La scène ne reste pas longtemps vide. Mademoiselle Grisi, c'est-à-dire madame Bélisaire, ayant pour petit nom Antonine, vient la remplir. Un lion, qui remonte à l'an 580 de l'ère chrétienne, s'avance à sa rencontre; son groom le suit. Ce lion, si élégamment vêtu et décoré, c'est Eutrope. «Écoute et frémis! lui crie Antonine d'une voix proportionnée à l'ampleur de sa taille et à la circonférence de sa bouche.
«Mon époux Bélisaire est un parricide, lui dit-elle; je ne puis aimer un père qui a abandonné son premier-né aux monstres des forêts ou des eaux, et qui a refusé ses cendres à sa mère. Je t'aime, tu m'aimes, aimons-nous, et vengeons la mort de mon enfant. Bélisaire mort, je t'épouse.--Tout est prêt, répond Eutrope; j'ai ajouté un paragraphe un peu chouette à sa dernière lettre. Mais dissimulons.»
En effet des clairons retentissent, et l'empereur Justinien ayant fait son entrée, va s'asseoir sur son trône pour voir défiler devant lui le trionfo di Belisario.--Aussitôt Bélisaire paraît sur un char magnifique traîné par le peuple.
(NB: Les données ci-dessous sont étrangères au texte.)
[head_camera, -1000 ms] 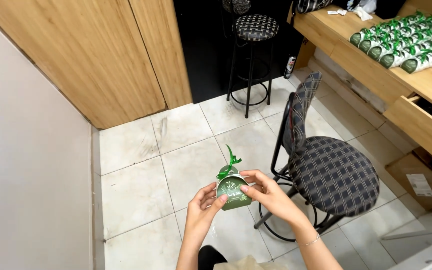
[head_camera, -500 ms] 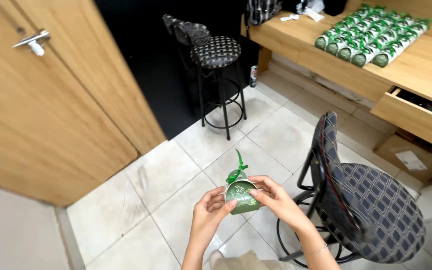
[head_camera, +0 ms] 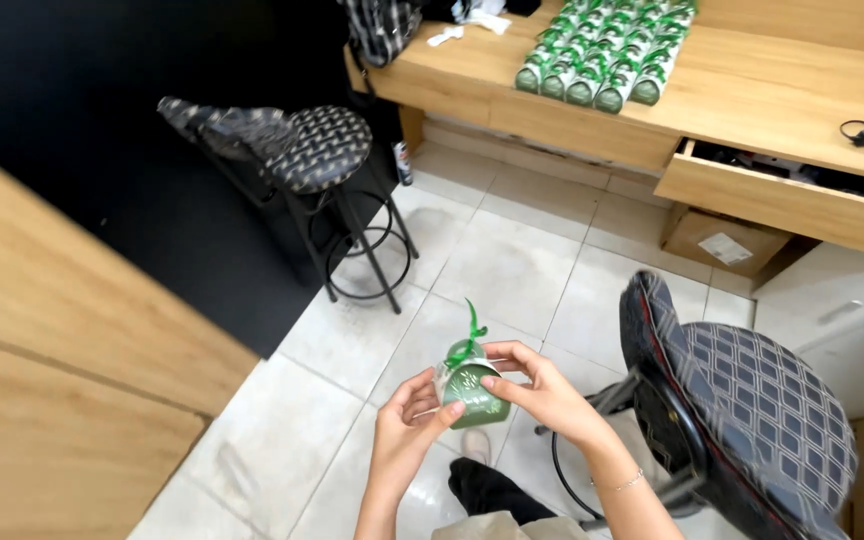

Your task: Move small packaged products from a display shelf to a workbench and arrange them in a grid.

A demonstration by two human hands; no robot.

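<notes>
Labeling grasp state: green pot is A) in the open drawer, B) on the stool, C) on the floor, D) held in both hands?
D: both the left hand and right hand grip the green pot above the tiled floor.

- My left hand (head_camera: 407, 425) and right hand (head_camera: 537, 385) cover the sides of the green jar (head_camera: 472, 385); its contents I cannot tell
- The patterned chair (head_camera: 762, 410) runs off the bottom edge
- The open drawer (head_camera: 792, 195) hides its contents in shadow
</notes>
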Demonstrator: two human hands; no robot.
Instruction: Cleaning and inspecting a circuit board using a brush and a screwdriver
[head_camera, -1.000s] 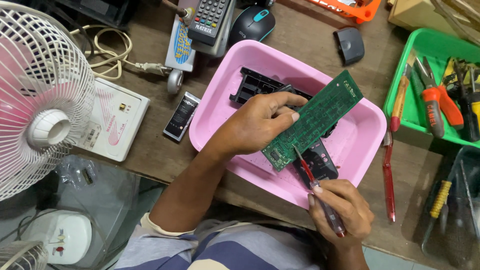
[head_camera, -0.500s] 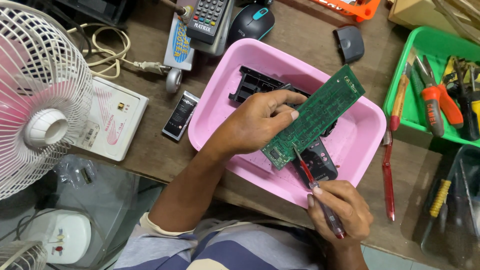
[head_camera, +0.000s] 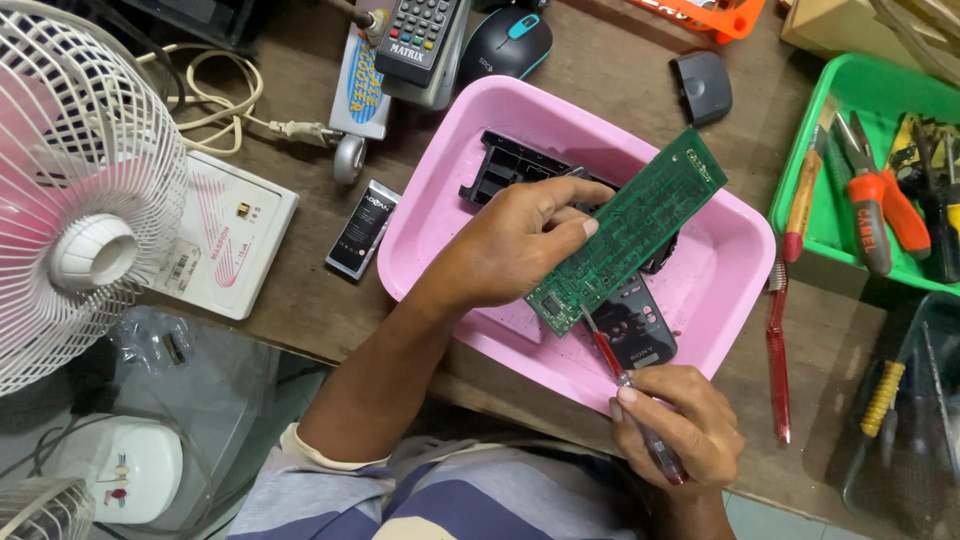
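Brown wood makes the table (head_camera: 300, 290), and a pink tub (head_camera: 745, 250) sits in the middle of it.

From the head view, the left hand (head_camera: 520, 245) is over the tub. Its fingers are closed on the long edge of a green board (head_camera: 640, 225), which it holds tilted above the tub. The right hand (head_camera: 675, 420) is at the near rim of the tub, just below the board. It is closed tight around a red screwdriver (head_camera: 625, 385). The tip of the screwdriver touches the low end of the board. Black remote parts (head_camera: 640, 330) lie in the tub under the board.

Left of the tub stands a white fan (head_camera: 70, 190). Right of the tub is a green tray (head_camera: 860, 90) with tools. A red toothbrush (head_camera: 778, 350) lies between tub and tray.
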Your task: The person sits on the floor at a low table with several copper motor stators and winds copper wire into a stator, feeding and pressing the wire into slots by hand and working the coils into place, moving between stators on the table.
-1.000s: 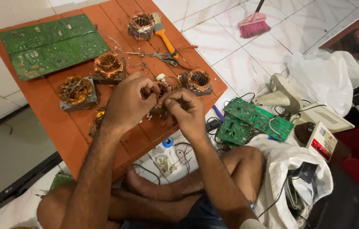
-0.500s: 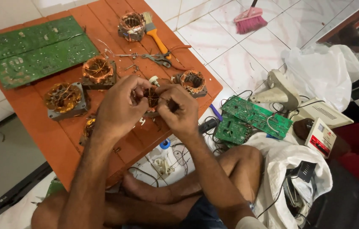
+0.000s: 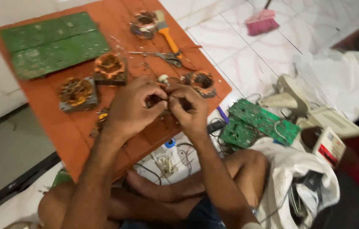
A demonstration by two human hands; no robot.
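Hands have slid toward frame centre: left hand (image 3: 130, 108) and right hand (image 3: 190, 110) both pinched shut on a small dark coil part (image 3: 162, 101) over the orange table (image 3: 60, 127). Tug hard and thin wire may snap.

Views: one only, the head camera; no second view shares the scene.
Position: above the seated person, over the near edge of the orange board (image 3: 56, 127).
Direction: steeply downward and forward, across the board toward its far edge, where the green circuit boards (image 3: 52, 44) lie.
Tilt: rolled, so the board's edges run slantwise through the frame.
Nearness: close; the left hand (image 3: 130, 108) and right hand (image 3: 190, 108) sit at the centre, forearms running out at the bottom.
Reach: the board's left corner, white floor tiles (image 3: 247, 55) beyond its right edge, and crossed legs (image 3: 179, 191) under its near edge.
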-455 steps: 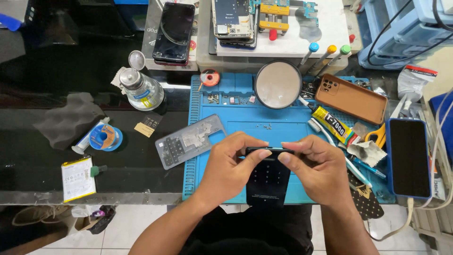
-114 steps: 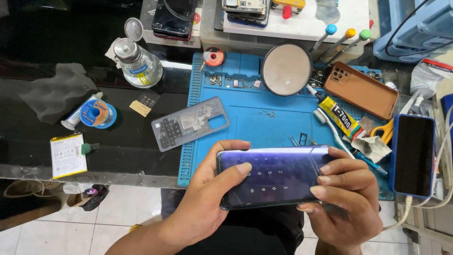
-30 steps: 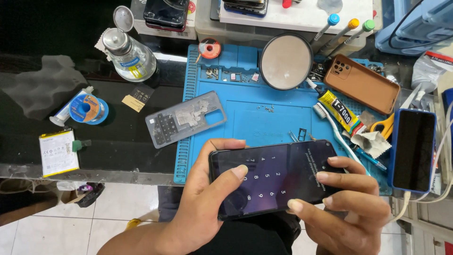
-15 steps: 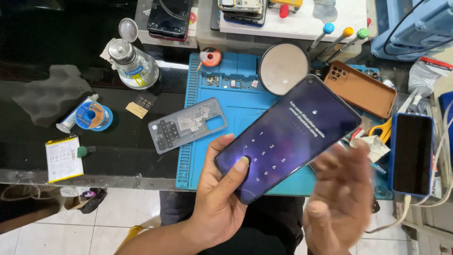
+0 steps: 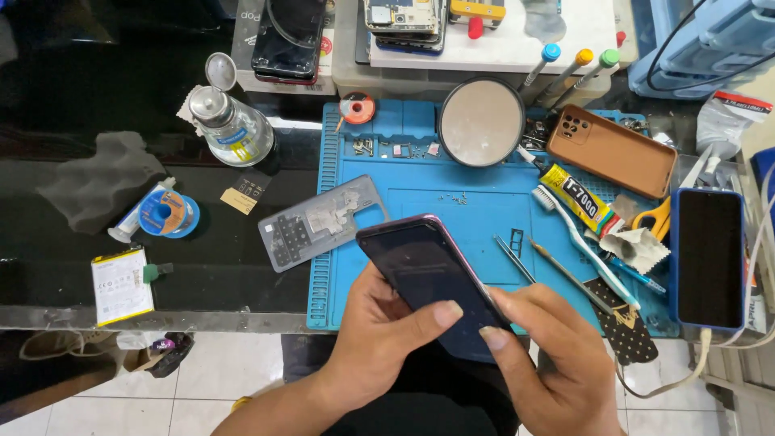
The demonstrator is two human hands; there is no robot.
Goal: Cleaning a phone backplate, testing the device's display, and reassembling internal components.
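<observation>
- Smartphone (image 5: 428,282), screen dark, is gripped by my left hand (image 5: 379,339) and right hand (image 5: 549,355) past the blue mat (image 5: 404,182) edge.
- I reckon a loose grip drops it on the tile floor (image 5: 218,379).

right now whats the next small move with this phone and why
Probably wake the phone again: its screen shows dark, the left hand cradles it over the blue mat, and the right hand has a fingertip at its lower edge.
</observation>
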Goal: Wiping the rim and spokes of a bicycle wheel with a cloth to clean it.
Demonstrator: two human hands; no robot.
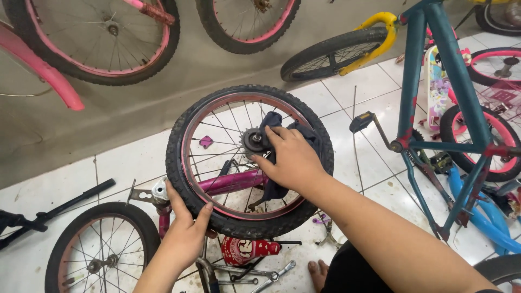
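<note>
Left hand (184, 230) clamps tyre of small wheel (217, 214) at lower-left rim — right hand (290, 157) presses dark rag (309, 135) on hub sprocket (252, 142), wheel centre.

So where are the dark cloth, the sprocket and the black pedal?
dark cloth (304, 135): head view, on the fold past the fingers.
sprocket (252, 142): head view, on its hub face.
black pedal (361, 121): head view, on its flat top.

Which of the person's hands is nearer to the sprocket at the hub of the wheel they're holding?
The right hand: it presses a dark cloth beside the sprocket, fingertips touching it. The left hand is farther off, on the tyre at the wheel's lower edge.
</note>
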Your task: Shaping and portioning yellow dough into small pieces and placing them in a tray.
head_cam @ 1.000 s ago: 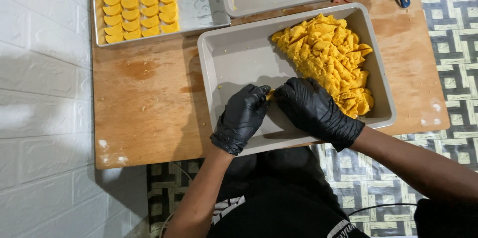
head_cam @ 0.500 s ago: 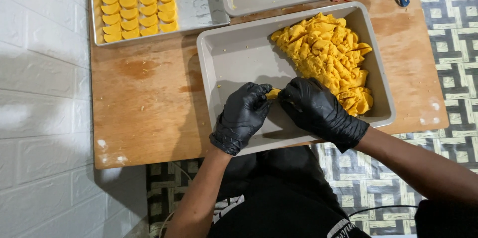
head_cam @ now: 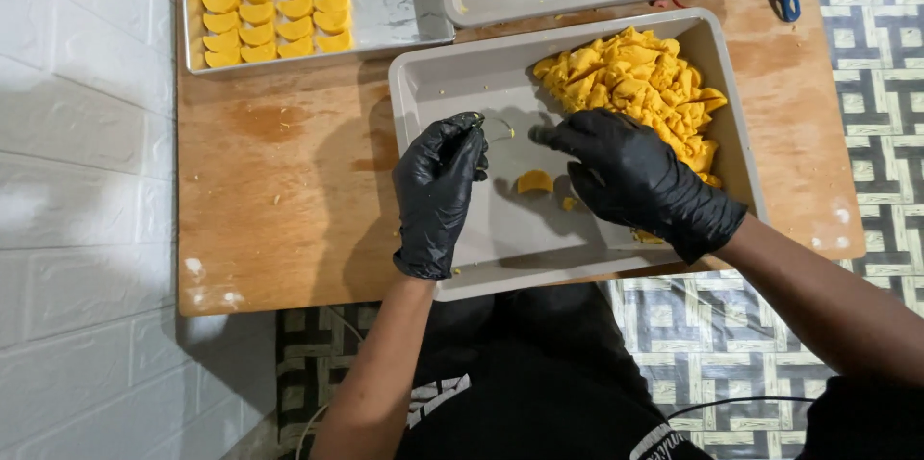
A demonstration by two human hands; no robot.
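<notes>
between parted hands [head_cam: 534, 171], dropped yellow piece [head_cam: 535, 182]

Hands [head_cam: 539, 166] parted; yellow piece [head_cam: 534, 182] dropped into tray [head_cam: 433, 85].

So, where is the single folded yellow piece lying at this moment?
In the head view, the folded yellow piece lies on the grey tray floor, between the left hand and right hand.

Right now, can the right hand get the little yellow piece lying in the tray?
Probably yes. The small yellow piece lies bare on the grey tray floor, just beside the right hand, with nothing between them.
</notes>
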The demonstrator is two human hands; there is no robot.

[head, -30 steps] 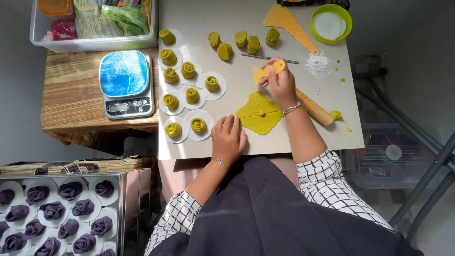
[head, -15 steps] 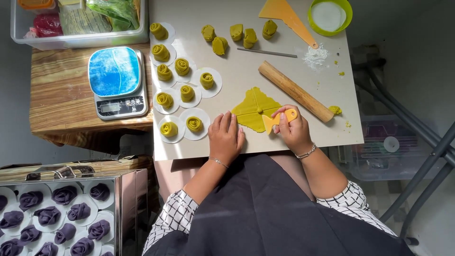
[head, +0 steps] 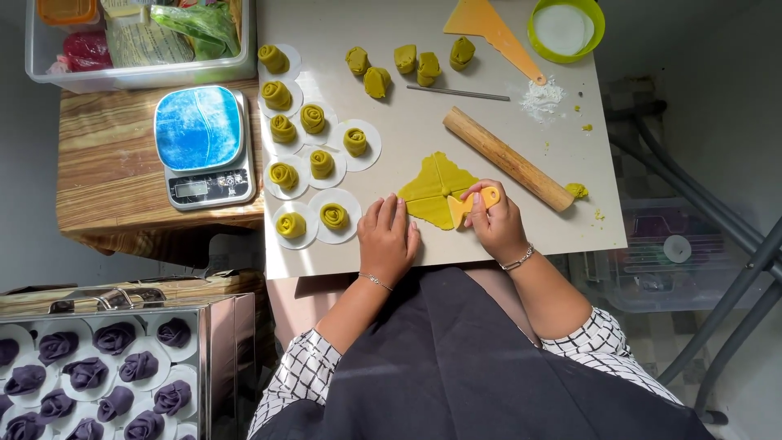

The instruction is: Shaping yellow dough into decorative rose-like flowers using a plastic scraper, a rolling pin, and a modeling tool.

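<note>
Cutting is the step in hand: the right hand (head: 495, 224) grips a small yellow cutter (head: 472, 204) at the lower right corner of the flattened green dough sheet (head: 436, 189), mid-frame on the worktop (head: 423, 122), already scored into quarters. The left hand (head: 388, 240) lies flat and empty, fingers spread, just left of the sheet. Next, I judge, a quarter wants lifting free cleanly. Rolled dough roses on paper rounds (head: 309, 159) sit further left, the rolling pin (head: 507, 158) to the right.
</note>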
Il a le front ceint d'une couronne de lauriers; et sous le manteau de pourpre on entrevoit son armure dorée. Autour du vainqueur se tiennent les prisonniers goths, parmi lesquels se trouve Alamir; les vétérans ferment la marche, portant la couronne et le manteau de Vitigas, roi des Goths. Le Chœur chante. Quand il a suffisamment faussé, Bélisaire demande à Justinien la liberté des prisonniers. L'empereur n'a rien à refuser à son général. Il l'embrasse, et tous les assistants se retirent sauf Bélisaire et Alamir, «qui, dit l'argument, se sentent des sympathies l'un pour l'autre qu'ils ne peuvent s'expliquer.» Ils s'adoptent mutuellement pour père et pour fils.
Cependant Irène accourt vers son père, qui la prend dans ses bras; mais Antonine-Grisi lui tourne le dos avec dégoût, en lui donnant pour excuse qu'il vient de fumer une pipe, et qu'elle déteste l'odeur du tabac.